Please save/download a copy of this document and answer the following questions. You will
upload your completed ticket in the week’s Exit Ticket (after class on Thursday).

Use this space to reflect on the two chapters from Fixing English that we read (Ch. 1 & 2): what
do you think of the arguments presented? How does this change (or not) your views on
“correctness’? Choose at least three quotations from the chapters to include in your response.

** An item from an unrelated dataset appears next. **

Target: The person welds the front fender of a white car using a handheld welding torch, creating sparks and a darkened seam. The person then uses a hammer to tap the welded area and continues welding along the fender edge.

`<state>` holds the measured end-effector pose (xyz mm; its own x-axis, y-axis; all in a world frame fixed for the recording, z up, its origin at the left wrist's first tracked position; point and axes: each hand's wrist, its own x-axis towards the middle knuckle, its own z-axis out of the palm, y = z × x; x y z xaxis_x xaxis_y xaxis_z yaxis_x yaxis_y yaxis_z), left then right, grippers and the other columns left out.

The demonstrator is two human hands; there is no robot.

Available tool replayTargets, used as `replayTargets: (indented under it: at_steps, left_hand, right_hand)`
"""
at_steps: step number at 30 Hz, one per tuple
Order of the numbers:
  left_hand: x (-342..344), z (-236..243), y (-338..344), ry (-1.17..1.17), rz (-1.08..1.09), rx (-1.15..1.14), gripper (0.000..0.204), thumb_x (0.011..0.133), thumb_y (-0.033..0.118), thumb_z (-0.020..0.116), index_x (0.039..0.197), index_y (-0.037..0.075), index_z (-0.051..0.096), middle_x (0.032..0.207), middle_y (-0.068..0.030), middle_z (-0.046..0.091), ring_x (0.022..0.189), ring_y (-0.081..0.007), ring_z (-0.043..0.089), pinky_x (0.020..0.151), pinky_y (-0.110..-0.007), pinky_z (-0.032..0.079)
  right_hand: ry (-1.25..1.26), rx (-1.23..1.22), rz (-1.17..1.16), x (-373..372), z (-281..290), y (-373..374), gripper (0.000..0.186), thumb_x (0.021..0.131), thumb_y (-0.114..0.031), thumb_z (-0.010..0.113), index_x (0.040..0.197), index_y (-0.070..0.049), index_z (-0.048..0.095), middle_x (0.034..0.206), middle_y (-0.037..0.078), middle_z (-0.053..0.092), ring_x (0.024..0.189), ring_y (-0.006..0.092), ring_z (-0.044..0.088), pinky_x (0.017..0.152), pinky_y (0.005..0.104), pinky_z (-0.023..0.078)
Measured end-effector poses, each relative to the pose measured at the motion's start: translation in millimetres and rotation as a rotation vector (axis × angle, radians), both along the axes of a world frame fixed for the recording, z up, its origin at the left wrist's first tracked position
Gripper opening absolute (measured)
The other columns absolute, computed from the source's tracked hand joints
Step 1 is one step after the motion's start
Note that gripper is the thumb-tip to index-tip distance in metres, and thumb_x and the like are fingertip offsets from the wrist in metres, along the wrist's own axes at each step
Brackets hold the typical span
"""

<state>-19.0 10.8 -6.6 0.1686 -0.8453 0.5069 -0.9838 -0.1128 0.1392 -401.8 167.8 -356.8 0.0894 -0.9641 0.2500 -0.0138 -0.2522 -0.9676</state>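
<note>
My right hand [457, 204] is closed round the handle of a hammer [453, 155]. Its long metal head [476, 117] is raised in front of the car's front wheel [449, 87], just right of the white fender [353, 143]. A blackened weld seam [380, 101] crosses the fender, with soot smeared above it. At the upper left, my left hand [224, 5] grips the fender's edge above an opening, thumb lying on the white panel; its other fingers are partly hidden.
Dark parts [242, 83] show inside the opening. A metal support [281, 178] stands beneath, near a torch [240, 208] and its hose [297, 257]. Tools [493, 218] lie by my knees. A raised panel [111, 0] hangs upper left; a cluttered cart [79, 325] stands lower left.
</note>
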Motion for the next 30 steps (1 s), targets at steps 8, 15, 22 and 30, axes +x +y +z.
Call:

(Note: Your response need not be formatted in linked paragraphs - a few sentences or even
bullet points are appropriate here.)

I think the arguments presented, more than showing me a different look at prescriptivism,
showed me a detangling of what I understand prescriptivism to be, and therefore helped to
show the separate entities of how language is influenced by prescriptivism. While I understood
that inside “prescriptivism there exist [s]... distinct yet interrelated strands” (Curzan, 24), I did not
understand them in the nuance and distinction, unraveled from one another, that Curzan
explains them in. I also did not quite understand that the “distinct but overlapping strands of
prescriptivism [exist] with different aims” (Curzan, 17). While I knew prescriptivism wanted to
create style and also standardize English, I did not connect that these aims could be anything
other than intertwined. I also found it interesting in the second chapter when Curzan talks about
the ways in which language changes occur below and above a speaker’s conscious awareness.
Her point saying that whether or not people read a certain grammar book, if it is widely bought, it
still “reinforces ideologies about the importance of “correct” usage” (Curzan, 42), regardless of
the number of people who actually directly interact with the ideas in the book. It was strange but
made sense to think that people can be influenced by things they have never touched or read
simply because people expect there to be.